Exercise inputs:
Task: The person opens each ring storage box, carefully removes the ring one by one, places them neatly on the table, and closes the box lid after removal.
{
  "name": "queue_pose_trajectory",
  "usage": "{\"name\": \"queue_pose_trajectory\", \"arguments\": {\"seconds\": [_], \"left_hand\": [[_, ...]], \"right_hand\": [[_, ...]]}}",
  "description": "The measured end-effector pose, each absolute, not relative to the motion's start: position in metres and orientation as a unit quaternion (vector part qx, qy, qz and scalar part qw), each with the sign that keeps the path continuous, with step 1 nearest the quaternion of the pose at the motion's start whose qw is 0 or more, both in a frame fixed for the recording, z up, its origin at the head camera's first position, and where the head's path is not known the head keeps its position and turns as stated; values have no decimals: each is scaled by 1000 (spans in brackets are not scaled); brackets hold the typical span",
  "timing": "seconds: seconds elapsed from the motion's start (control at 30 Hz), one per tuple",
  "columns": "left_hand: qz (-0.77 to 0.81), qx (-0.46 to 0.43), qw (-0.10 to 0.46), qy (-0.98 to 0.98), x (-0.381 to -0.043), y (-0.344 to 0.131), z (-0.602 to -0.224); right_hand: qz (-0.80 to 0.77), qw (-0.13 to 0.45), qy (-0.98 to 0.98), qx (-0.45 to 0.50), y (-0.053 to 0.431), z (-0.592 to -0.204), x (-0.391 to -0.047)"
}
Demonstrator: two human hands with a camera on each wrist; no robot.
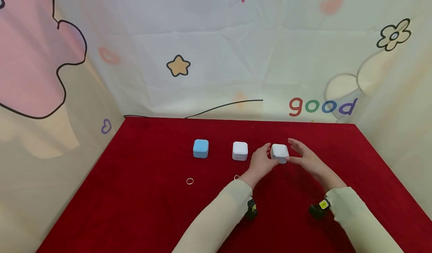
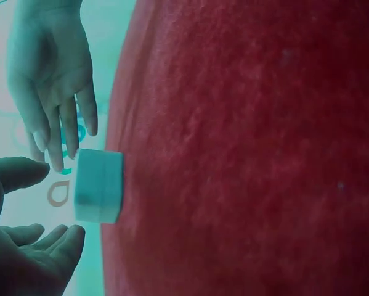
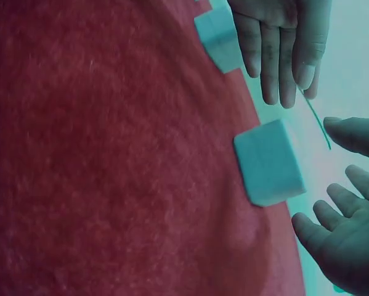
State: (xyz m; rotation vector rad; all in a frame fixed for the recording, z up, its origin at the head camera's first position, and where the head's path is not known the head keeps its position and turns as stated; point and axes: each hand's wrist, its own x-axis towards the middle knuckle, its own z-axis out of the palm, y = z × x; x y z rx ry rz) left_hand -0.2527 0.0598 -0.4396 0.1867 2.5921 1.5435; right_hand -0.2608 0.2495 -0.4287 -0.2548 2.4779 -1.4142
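A small white box (image 1: 279, 153) with rounded corners stands on the red cloth, at the right end of a row. My left hand (image 1: 261, 162) is at its left side, fingers loosely spread. On the opposite side is my right hand (image 1: 309, 162), its thumb near the front corner and the other fingers held off to the right. Both wrist views show the box (image 2: 99, 186) between the two hands, with relaxed fingers not wrapped round it. Just left of my left hand stands a second white box (image 1: 240, 151).
Farther left in the row is a light blue box (image 1: 200, 148). A thin ring (image 1: 190, 181) lies in front of it; another small ring (image 1: 236, 177) is partly hidden by my left wrist. Printed curtains (image 1: 216, 58) border the red cloth (image 1: 135, 208) at the back and sides.
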Motion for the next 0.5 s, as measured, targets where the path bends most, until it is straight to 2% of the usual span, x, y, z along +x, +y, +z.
{"name": "queue_pose_trajectory", "arguments": {"seconds": [0.5], "left_hand": [[506, 33, 44, 861, -259, 76, -461]], "right_hand": [[-505, 174, 838, -113, 254, -441, -276]]}}
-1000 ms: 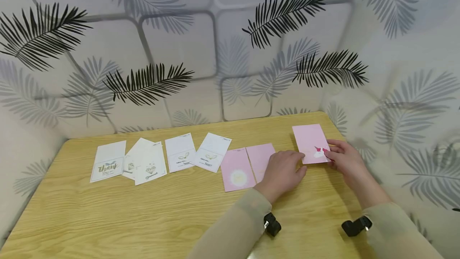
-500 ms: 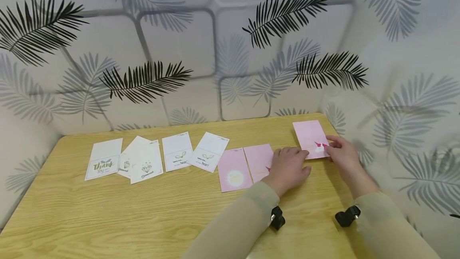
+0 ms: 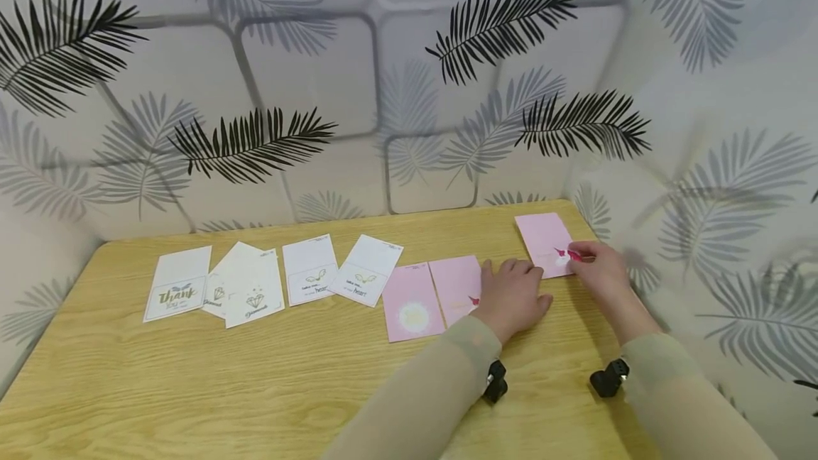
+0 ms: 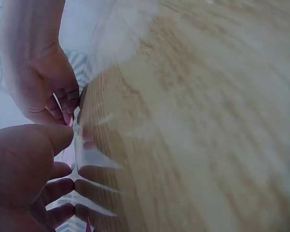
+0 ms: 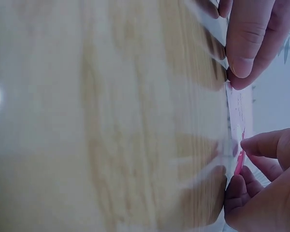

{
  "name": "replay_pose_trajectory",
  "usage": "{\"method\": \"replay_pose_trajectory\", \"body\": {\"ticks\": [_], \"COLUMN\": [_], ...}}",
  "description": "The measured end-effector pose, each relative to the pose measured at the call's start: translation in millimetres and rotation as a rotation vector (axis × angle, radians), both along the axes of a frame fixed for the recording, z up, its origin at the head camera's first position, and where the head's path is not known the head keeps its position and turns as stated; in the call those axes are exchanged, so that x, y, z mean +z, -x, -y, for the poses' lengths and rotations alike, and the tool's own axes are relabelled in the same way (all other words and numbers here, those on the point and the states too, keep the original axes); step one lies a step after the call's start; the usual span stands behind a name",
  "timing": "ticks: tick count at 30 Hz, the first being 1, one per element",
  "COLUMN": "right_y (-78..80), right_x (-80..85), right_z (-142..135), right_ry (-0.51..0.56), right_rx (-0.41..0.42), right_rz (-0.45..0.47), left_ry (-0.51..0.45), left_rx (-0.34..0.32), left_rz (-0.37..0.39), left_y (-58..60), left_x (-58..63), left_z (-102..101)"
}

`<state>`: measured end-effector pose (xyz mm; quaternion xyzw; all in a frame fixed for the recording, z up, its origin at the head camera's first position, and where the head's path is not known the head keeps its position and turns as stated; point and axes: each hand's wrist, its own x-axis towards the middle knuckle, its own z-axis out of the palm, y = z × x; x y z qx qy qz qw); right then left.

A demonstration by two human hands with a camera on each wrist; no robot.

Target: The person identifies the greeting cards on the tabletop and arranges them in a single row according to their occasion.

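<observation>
At the table's far right corner, a pink card (image 3: pixel 542 234) with a white and red print lies nearly flat. My right hand (image 3: pixel 599 277) pinches its right edge between thumb and fingers; the right wrist view shows the pinch on the card's edge (image 5: pixel 239 162). Left of it, my left hand (image 3: pixel 516 300) rests fingertips-down on the table with relaxed fingers, close to the card's lower left corner. Whether those fingertips touch the card, I cannot tell. Beneath and beside the left hand lies a second pink card (image 3: pixel 454 281), partly hidden, next to a pink card with a pale round glow (image 3: pixel 409 286).
Two white winged-heart cards (image 3: pixel 311 261) (image 3: pixel 373 258) lie left of the pink ones. Farther left are two overlapping diamond cards (image 3: pixel 262 272) and a "Thank you" card (image 3: pixel 185 265). A patterned wall (image 3: pixel 307 91) borders the wooden table (image 3: pixel 211 382) at the back and right.
The pink card in my right hand has been lowered from a slight tilt to nearly flat on the table. My left hand has shifted little; the head view has turned slightly.
</observation>
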<state>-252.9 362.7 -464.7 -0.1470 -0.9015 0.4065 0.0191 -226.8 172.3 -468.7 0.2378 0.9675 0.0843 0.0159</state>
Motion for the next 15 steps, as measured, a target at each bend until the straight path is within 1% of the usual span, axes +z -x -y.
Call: {"method": "replay_pose_trajectory", "body": {"ticks": [7, 11, 14, 15], "right_y": [-1.7, -1.5, -0.8, -0.9], "right_x": [-1.6, -5.8, -8.9, -9.2], "right_z": [-3.8, -7.8, -10.0, -10.3], "right_ry": [-0.082, -0.117, -0.147, -0.158], "right_rx": [0.075, 0.140, 0.173, 0.184], "right_rz": [0.008, -0.011, -0.028, -0.031], "left_ry": [0.013, 0.023, 0.026, 0.033], "left_rx": [-0.015, 0.000, 0.017, 0.017], "left_rz": [-0.024, -0.024, -0.028, -0.029], "left_y": [-3.4, -0.5, 2.1, 1.1], "left_x": [-1.0, -11.6, -20.8, -20.6], "left_z": [1.0, -3.5, -7.2, -7.1]}}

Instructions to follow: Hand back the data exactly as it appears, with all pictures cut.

Task answer:
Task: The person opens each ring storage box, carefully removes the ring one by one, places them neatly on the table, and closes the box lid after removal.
{
  "name": "queue_pose_trajectory",
  "usage": "{\"name\": \"queue_pose_trajectory\", \"arguments\": {\"seconds\": [_], \"left_hand\": [[_, ...]], \"right_hand\": [[_, ...]]}}",
  "description": "The measured end-effector pose, each absolute, not relative to the motion's start: position in metres and orientation as a unit quaternion (vector part qx, qy, qz and scalar part qw), each with the sign that keeps the path continuous, with step 1 nearest the quaternion of the pose at the motion's start whose qw is 0 or more, both in a frame fixed for the recording, z up, its origin at the head camera's first position, and where the head's path is not known the head keeps its position and turns as stated; values have no decimals: each is scaled by 1000 (spans in brackets are not scaled); brackets hold the typical span",
  "timing": "seconds: seconds elapsed from the motion's start (control at 30 Hz), one per tuple",
  "columns": "left_hand: qz (-0.77 to 0.81), qx (-0.46 to 0.43), qw (-0.10 to 0.46), qy (-0.98 to 0.98), x (-0.381 to -0.043), y (-0.344 to 0.131), z (-0.602 to -0.224); right_hand: qz (-0.80 to 0.77), qw (-0.13 to 0.45), qy (-0.98 to 0.98), qx (-0.45 to 0.50), y (-0.053 to 0.431), z (-0.592 to -0.204), x (-0.391 to -0.047)"
}
Demonstrator: two human hands with a camera on each wrist; no robot.
State: (xyz m; rotation vector rad; all in a frame fixed for the recording, z up, its origin at the head camera's first position, and where the head's path is not known the head keeps its position and turns as stated; point and axes: each hand's wrist, its own x-axis towards the middle knuckle, its own z-axis out of the palm, y = z × x; x y z rx ry rz) left_hand -0.2527 0.0598 -0.4396 0.1867 2.5921 1.5435; right_hand -0.2608 0.2495 -0.4287 -0.2548 2.4779 -1.4142
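A small white box (image 1: 279, 153) with rounded corners stands on the red cloth, at the right end of a row. My left hand (image 1: 261, 162) is at its left side, fingers loosely spread. On the opposite side is my right hand (image 1: 309, 162), its thumb near the front corner and the other fingers held off to the right. Both wrist views show the box (image 2: 99, 186) between the two hands, with relaxed fingers not wrapped round it. Just left of my left hand stands a second white box (image 1: 240, 151).
Farther left in the row is a light blue box (image 1: 200, 148). A thin ring (image 1: 190, 181) lies in front of it; another small ring (image 1: 236, 177) is partly hidden by my left wrist. Printed curtains (image 1: 216, 58) border the red cloth (image 1: 135, 208) at the back and sides.
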Motion for the next 0.5 s, as measured, targets where the path bends most, until it is straight to 2% of the usual span, x, y, z along +x, +y, +z.
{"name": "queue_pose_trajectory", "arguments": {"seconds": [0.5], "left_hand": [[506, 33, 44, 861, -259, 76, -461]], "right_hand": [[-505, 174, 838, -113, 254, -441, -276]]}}
-1000 ms: 
-500 ms: 
+0 ms: 
+0 ms: 
+0 ms: 

{
  "name": "replay_pose_trajectory",
  "usage": "{\"method\": \"replay_pose_trajectory\", \"body\": {\"ticks\": [_], \"COLUMN\": [_], ...}}",
  "description": "The measured end-effector pose, each relative to the pose measured at the call's start: translation in millimetres and rotation as a rotation vector (axis × angle, radians), both along the axes of a frame fixed for the recording, z up, its origin at the head camera's first position, and where the head's path is not known the head keeps its position and turns as stated; in the call those axes are exchanged, so that x, y, z mean +z, -x, -y, for the poses' lengths and rotations alike, and the tool's own axes are relabelled in the same way (all other words and numbers here, those on the point and the states too, keep the original axes); step one lies a step after the call's start; the usual span stands behind a name",
  "timing": "ticks: tick count at 30 Hz, the first being 1, one per element",
  "COLUMN": "right_y (-78..80), right_x (-80..85), right_z (-142..135), right_ry (-0.51..0.56), right_rx (-0.41..0.42), right_rz (-0.45..0.47), left_ry (-0.51..0.45), left_rx (-0.34..0.32), left_rz (-0.37..0.39), left_y (-58..60), left_x (-58..63), left_z (-102..101)"
}

`<state>`: measured end-effector pose (xyz mm; quaternion xyzw; all in a frame fixed for the recording, z up, its origin at the head camera's first position, and where the head's path is not known the head keeps its position and turns as stated; point and axes: each hand's wrist, its own x-axis towards the middle knuckle, its own z-axis out of the palm, y = z × x; x y z qx qy qz qw); right then left.

A demonstration by two human hands with a camera on each wrist; no robot.

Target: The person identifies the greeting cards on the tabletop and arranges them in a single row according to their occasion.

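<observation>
At the table's far right corner, a pink card (image 3: pixel 542 234) with a white and red print lies nearly flat. My right hand (image 3: pixel 599 277) pinches its right edge between thumb and fingers; the right wrist view shows the pinch on the card's edge (image 5: pixel 239 162). Left of it, my left hand (image 3: pixel 516 300) rests fingertips-down on the table with relaxed fingers, close to the card's lower left corner. Whether those fingertips touch the card, I cannot tell. Beneath and beside the left hand lies a second pink card (image 3: pixel 454 281), partly hidden, next to a pink card with a pale round glow (image 3: pixel 409 286).
Two white winged-heart cards (image 3: pixel 311 261) (image 3: pixel 373 258) lie left of the pink ones. Farther left are two overlapping diamond cards (image 3: pixel 262 272) and a "Thank you" card (image 3: pixel 185 265). A patterned wall (image 3: pixel 307 91) borders the wooden table (image 3: pixel 211 382) at the back and right.
The pink card in my right hand has been lowered from a slight tilt to nearly flat on the table. My left hand has shifted little; the head view has turned slightly.
</observation>
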<state>-252.9 362.7 -464.7 -0.1470 -0.9015 0.4065 0.0191 -226.8 172.3 -468.7 0.2378 0.9675 0.0843 0.0159</state>
Motion for the next 15 steps, as measured, a target at each bend until the straight path is within 1% of the usual span, axes +z -x -y.
Call: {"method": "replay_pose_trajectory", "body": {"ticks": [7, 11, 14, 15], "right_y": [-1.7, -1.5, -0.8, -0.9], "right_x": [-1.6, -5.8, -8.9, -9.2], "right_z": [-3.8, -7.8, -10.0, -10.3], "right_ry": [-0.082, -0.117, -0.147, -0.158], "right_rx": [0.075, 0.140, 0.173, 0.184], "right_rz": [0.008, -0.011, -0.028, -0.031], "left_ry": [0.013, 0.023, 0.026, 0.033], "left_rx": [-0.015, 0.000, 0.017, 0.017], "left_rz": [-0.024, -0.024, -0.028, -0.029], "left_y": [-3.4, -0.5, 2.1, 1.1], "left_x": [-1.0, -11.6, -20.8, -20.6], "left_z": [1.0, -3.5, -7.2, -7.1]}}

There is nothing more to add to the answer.